Thursday, 16 July 2009

According to the release by the People's Bank of China on July 15, China's total foreign exchange reserve reached 2.132 trillion USD.  The number has attracted the world's attention.

In February 2006, China's foreign exchange reserve surpassed Japan and became the world's number one.  In October of the same year, China's total reserve reached 1 trillion USD for the first time.  Thereafter, China's total reserve had grown steadily until last October, when China's reserve experienced the first negative growth in many years, caused by the international financial crisis.  For the following several months, the growth rate flirted around the zero line.  Since March, however, the growth rate has stayed solidly in the positive territory (see charts below), especially in the second quarter, total reserve shoot up by 177.865 billion USD.

The reserve increase is caused by three factors.  One is the trade factor.  Even though total trade growth has stayed in the very negative territory, see chart below, output still remained higher than import.  Second, because of the devaluation of the USD, other currency reserves appreciated in value.  The reserve diversification policy implemented by the Chinese government last year got some payoff.  Finally, due to China's stimulus policies, China's economy showed signs of turning around in the first quarter and therefore attracted foreign capital inflow.  It is estimated that the net increase from trade surplus and foreign direct investment was 50 billion USD in the second quarter, much lower than the 177.865 billion total increase, indicating the strong influence of foreign capital inflow.

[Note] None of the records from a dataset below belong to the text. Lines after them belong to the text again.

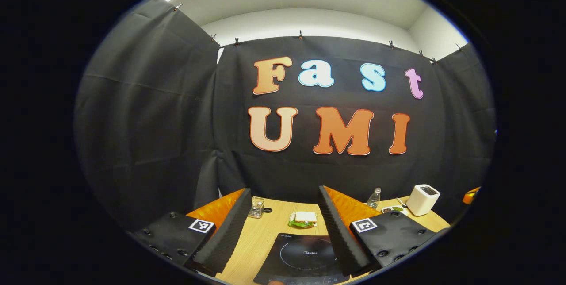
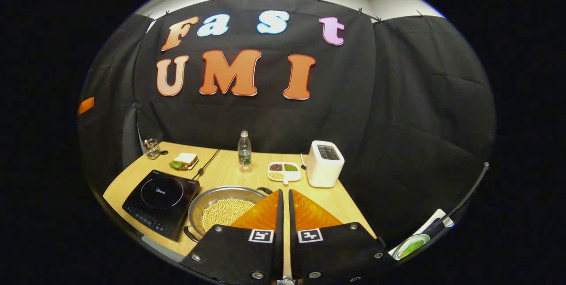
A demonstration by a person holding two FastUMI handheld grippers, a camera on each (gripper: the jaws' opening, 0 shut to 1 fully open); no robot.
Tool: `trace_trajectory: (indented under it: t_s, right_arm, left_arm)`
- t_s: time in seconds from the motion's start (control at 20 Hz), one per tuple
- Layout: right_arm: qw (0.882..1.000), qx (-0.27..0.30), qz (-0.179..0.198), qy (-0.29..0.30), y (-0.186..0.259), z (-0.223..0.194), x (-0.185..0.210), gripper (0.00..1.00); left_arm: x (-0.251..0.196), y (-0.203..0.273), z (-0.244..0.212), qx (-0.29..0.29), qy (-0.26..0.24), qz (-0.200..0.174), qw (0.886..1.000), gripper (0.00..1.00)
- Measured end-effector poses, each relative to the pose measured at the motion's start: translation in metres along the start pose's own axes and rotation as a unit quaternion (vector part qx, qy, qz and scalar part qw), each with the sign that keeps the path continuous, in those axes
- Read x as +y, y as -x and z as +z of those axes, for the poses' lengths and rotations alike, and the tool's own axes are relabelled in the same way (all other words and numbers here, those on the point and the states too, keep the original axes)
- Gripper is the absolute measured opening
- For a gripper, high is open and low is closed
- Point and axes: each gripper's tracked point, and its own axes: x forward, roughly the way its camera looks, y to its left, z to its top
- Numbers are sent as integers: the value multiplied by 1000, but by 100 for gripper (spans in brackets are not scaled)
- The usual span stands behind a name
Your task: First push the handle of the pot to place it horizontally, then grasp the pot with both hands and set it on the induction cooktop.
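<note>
A steel pot point(image 2: 208, 201) holding pale beans sits on the wooden table point(image 2: 221, 170) in the right gripper view. One dark loop handle point(image 2: 264, 190) is at its far right and the other point(image 2: 190, 234) at its near left. My right gripper point(image 2: 285, 193) hovers just right of the pot, shut on nothing, its tip close to the far handle. The black induction cooktop point(image 2: 161, 201) lies left of the pot. In the left gripper view my left gripper point(image 1: 284, 192) stands open above the cooktop point(image 1: 305, 256), with nothing between its fingers.
Behind the cooktop are a sandwich on a plate point(image 2: 185, 160) and a small glass jar point(image 2: 152, 148). A water bottle point(image 2: 244, 152), a divided tray of beans point(image 2: 284, 171) and a white toaster point(image 2: 325, 163) stand at the back right. A power cord point(image 2: 208, 163) runs across the table.
</note>
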Motion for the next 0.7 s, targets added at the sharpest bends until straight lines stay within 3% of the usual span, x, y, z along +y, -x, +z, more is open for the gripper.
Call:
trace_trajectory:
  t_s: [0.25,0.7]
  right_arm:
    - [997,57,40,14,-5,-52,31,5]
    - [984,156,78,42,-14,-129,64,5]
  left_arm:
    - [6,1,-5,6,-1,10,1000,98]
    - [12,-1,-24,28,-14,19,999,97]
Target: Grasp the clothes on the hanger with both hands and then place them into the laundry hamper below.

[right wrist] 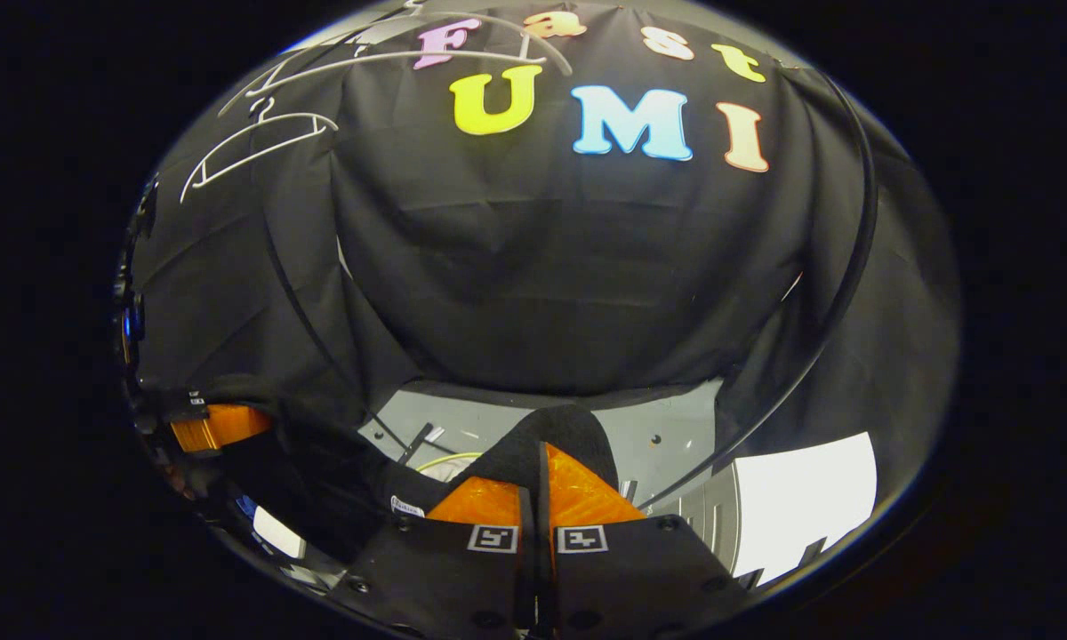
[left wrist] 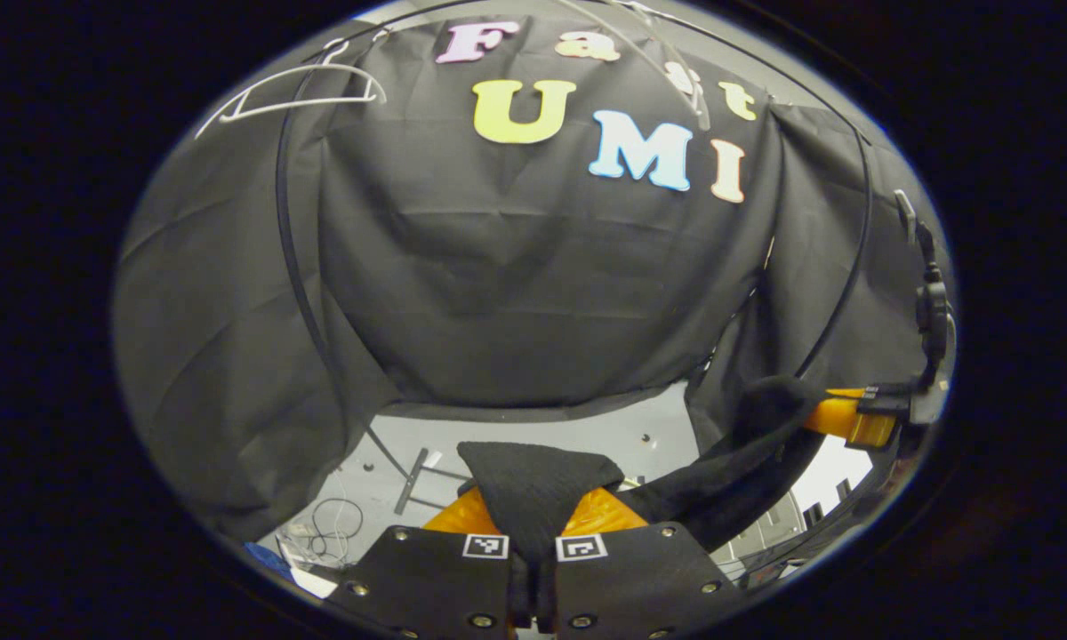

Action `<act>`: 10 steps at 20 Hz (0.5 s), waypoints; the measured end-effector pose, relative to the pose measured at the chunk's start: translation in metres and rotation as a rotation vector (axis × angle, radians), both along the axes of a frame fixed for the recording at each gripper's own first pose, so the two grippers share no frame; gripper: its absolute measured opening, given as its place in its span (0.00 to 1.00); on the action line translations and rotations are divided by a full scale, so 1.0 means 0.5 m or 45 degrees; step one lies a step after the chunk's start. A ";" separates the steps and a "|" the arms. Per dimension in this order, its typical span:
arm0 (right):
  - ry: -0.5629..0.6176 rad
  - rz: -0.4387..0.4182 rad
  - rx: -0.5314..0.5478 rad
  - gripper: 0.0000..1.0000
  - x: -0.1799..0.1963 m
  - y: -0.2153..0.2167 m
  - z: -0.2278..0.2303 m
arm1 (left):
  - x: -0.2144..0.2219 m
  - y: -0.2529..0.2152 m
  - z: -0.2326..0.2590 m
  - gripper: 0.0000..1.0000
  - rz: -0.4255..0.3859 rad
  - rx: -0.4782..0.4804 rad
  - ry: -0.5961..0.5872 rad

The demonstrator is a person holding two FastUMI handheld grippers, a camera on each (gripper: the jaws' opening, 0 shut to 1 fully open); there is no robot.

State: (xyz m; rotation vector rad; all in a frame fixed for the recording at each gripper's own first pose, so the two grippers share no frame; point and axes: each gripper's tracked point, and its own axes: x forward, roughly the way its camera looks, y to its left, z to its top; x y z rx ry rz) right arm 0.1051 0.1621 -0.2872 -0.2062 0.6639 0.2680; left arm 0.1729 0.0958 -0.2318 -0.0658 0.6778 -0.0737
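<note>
Hangers [left wrist: 298, 93] appear at the upper left of the left gripper view: thin white wire, bare, high against the black cloth wall [left wrist: 516, 284]. A black curved rod [left wrist: 293, 258] runs down in front of the cloth below them. Lower left, I see loose cables [left wrist: 333, 520] on the grey floor [left wrist: 622, 436].

At bottom centre, my left gripper [left wrist: 532, 524] has its fingers drawn together on a fold of the black garment [left wrist: 533, 484]; the cloth stands up between the two fingers and both press on it. From there the garment stretches rightward as a dark band to the right gripper [left wrist: 840, 413], seen at the far right edge, where the cloth wraps its fingers.

In the right gripper view, the left gripper [right wrist: 218, 425] sits at the far left edge with the black garment [right wrist: 320, 471] hanging from it. A small white tag [right wrist: 406, 508] shows on the fabric left of centre. At bottom centre, my right gripper [right wrist: 536, 498] is closed to a narrow slit, with the garment edge pinched between its fingers and rising just behind them. White hangers [right wrist: 258, 147] sit at the upper left. I cannot identify the laundry hamper in either view.
</note>
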 end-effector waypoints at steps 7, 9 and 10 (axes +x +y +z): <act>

By the end of March, China's total reserve had already accounted for 29.9% of the world's total.  With additional 177.9 billion USD added in the second quarter, how to handle and manage the huge reserve has become a very big issue.

To stabilize the exchange rate of yuan, the central bank had to purchase excess foreign currencies from the open market, which means de facto additional money supply.  It is estimated that purchasing foreign currencies caused 97, 164, and 287 billions of domestic currency to be injected into the market in March, April, and May respectively, which may inflate the values of stock and property markets, even cause asset bubble.

Another issue is the risk of the USD devaluation.  Even though China has been trying to diversify its reserve, it is still heavily concentrated in USD.  Devaluation of the USD can cause China's total reserve value to evaporate.

The distribution of foreign currency has also become a concern.  Even though the government owns over 2 trillion USD of reserve, total foreign currency deposit by business and Chinese citizens is merely about 150 billion USD.  As a comparison, Japan's reserve was 1.1 trillion USD last year end, but its citizens owned more than 3.64 trillion USD of foreign currencies.  This indicates China still has a long way to go to reform and improve its currency management policies and market structure.

Realizing the issue, the Chinese government has taken actions recently.  A series of new policies have been released to encourage companies to invest abroad.  There are also some positive signs that the government's initiative might have shown some impact.  In the first quarter, China's trade surplus and foreign direct investment totaled 84.3 billion USD, but the reserve only increased 7.7 billion USD, indicating some outflow of foreign currency.